Maya nahm das Messer herunter und klappte es blitzschnell wieder zu. Kleine Diebe waren bei Straßenfesten wie diesem allgegenwärtig. Sie musste aufmerksamer sein. Sie war so damit beschäftigt, ihren Plan auszuarbeiten und nach möglichen Killern Ausschau zu halten, dass sie den Faktor der Gefahren durch einheimische Langfinger außen vor gelassen hatte. Das sollte kein zweites Mal passieren.
Ein paar Straßen von der Hauptroute des Festzuges entfernt winkte sie ein Taxi herbei und bat den griesgrämigen Fahrer, sie zum Anlegeplatz des Jachtclubs zu bringen. Er grunzte zustimmend und legte krachend den Gang ein, dabei knurrte er einen Fahrpreis, der doppelt so hoch war, wie er eigentlich hätte sein sollen. Sie beschwerte sich nicht. Der Jachthafen befand sich in einem der nobleren Viertel und er dachte daher wahrscheinlich, das verdiene einen Aufpreis.

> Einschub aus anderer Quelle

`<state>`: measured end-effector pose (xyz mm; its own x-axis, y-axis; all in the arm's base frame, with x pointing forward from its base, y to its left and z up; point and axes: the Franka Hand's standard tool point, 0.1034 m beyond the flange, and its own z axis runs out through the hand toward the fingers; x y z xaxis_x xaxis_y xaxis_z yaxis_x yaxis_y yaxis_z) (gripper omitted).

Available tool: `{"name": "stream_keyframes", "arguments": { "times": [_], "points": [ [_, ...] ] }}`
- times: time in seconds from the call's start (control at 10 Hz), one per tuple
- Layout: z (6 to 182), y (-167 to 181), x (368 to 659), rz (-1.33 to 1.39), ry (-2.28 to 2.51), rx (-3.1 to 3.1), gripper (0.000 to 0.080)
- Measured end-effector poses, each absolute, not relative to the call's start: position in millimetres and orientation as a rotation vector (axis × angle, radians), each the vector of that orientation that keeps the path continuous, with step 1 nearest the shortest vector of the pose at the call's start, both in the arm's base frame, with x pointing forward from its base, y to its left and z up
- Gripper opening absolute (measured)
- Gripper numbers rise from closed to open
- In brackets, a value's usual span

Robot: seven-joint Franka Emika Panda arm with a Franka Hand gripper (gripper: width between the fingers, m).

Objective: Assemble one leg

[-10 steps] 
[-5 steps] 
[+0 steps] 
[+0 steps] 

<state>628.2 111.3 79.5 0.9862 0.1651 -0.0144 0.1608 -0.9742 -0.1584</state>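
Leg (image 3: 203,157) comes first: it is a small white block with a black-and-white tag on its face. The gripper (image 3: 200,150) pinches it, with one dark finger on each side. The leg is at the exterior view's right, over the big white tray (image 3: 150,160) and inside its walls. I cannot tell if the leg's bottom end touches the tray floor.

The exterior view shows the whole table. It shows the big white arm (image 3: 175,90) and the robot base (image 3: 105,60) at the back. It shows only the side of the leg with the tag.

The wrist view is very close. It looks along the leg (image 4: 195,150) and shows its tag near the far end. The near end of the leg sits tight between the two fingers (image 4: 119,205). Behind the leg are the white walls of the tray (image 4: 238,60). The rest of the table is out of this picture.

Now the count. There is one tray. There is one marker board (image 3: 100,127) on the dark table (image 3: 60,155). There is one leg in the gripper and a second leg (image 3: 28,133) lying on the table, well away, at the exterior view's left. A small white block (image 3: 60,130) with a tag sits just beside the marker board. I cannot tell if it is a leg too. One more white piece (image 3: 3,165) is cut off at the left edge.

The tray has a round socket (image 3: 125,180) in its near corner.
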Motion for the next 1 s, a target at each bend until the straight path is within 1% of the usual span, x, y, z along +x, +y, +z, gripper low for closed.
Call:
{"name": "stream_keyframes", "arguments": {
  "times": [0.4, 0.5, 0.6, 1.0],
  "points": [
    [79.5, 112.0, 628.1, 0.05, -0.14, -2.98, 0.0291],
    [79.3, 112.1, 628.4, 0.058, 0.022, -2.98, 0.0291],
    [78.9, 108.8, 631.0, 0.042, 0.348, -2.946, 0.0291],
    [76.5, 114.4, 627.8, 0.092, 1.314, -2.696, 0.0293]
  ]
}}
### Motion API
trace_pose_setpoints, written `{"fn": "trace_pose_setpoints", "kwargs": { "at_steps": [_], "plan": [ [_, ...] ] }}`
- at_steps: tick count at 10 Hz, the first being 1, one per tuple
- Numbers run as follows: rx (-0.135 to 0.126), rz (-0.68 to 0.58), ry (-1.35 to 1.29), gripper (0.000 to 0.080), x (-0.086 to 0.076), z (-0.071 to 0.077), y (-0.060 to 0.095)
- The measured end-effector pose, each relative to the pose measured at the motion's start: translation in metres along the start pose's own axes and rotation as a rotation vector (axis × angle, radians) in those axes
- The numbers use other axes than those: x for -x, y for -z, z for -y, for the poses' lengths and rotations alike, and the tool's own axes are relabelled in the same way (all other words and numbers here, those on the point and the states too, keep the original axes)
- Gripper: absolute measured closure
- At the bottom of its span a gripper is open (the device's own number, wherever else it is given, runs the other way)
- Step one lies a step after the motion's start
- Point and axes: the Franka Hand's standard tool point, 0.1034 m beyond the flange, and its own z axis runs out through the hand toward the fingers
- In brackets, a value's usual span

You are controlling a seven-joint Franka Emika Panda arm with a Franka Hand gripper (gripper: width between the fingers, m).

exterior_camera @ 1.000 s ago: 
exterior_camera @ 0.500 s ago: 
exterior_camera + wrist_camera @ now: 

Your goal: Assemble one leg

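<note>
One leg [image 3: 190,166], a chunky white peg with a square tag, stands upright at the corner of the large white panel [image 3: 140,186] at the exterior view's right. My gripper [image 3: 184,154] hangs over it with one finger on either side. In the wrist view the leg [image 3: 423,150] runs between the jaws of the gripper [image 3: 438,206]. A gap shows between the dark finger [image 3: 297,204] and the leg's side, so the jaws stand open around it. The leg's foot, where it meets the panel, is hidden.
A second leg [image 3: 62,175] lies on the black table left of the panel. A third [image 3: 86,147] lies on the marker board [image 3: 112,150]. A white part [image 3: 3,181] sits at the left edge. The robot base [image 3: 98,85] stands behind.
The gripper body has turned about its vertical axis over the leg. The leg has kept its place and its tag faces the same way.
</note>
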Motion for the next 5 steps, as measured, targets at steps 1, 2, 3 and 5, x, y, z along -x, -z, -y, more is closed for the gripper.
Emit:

Als er sie kurz vor dem leeren Parkplatz absetzte, wehte eine warme Brise von Venezuela herüber, das weniger als dreißig Kilometer entfernt war. Es roch nach Meer und dichtem Dschungel, die Vegetation vermischte sich mit der salzigen Luft auf eine Weise, wie sie nur für diesen Teil der Küste typisch war. Unten am Wasser schaukelten die Rennboote sanft an den Docks und zogen gemächlich an ihren knirschenden Leinen. Der Jachtclub selbst war dunkel, da er nachts geschlossen war.
Ein Wachmann saß entspannt in einem Klappstuhl neben dem Haupteingang und schäkerte mit einer Frau, die ihm eine Geschichte im inseltypischen, unverwechselbar melodischen Slang erzählte. Aus einem tragbaren Radio beim Wachhäuschen erklang blechern ein Kalypso-Rhythmus und die leichte Brise vermischte sich mit dem kräftigen Aroma von Marihuana.

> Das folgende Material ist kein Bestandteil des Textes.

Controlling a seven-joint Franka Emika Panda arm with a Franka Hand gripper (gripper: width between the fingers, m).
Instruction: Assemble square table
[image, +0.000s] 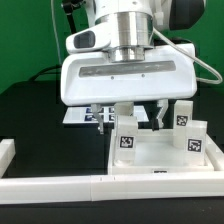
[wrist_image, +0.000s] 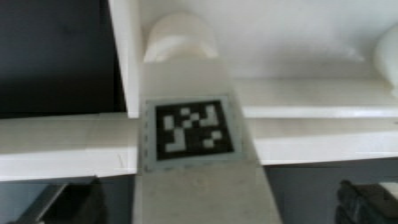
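Note:
The white square tabletop slab (image: 165, 155) lies on the black table at the exterior view's right; it also shows in the wrist view (wrist_image: 311, 95). A white tagged leg (image: 125, 137) stands at the slab's left corner, in the wrist view (wrist_image: 191, 127) long and centred. My gripper (image: 135, 118) hangs right over this leg. In the wrist view the gripper (wrist_image: 210, 205) is open, and its dark fingers (wrist_image: 365, 198) straddle the leg with a gap on each side. Two more tagged legs (image: 183, 114) (image: 196, 140) stand upright on the slab's right side.
Long white border rails run along the front (image: 100, 186) and the exterior view's left (image: 6, 155). The marker board (image: 78, 116) lies behind the gripper, mostly hidden by the hand. A rail also crosses the wrist view (wrist_image: 54, 140).

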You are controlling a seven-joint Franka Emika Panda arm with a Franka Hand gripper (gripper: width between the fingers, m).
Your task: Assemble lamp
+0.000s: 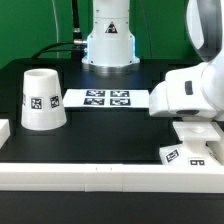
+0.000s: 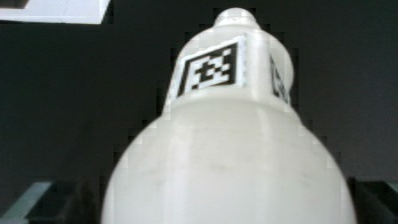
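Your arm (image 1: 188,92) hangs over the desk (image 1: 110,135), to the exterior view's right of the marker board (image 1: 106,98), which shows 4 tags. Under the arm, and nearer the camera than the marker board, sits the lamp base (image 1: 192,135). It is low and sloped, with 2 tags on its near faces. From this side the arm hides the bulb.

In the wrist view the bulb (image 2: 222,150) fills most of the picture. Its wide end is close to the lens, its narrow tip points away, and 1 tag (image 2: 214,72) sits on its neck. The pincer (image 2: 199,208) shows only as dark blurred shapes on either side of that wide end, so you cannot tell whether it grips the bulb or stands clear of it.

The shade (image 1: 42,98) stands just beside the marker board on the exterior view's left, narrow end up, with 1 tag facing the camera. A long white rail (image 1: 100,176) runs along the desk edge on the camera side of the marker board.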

Die Frau nahm einen Schluck aus einer Flasche und reichte sie dem uniformierten Mann, der mit einem unverständlichen Kommentar antwortete, lachte, und ebenfalls einen tiefen Schluck nahm. Diese Begegnung hatte ein bestimmtes Ziel, das noch vor Ende des Abends erreicht werden würde und Maya schätzte, dass sich das Paar entweder ins Wachhäuschen oder in eines der vorübergehend verlassenen Boote zurückziehen würde, um etwas Privatsphäre zu haben. Wenn der Passatwind wehte, kam so etwas häufig vor.
Ungeduldig sah Maya auf die Uhr, akzeptierte, dass sie noch warten musste, und zog sich deshalb in ein dunkles Versteck zurück, von wo aus sie die beiden im Auge behalten konnte.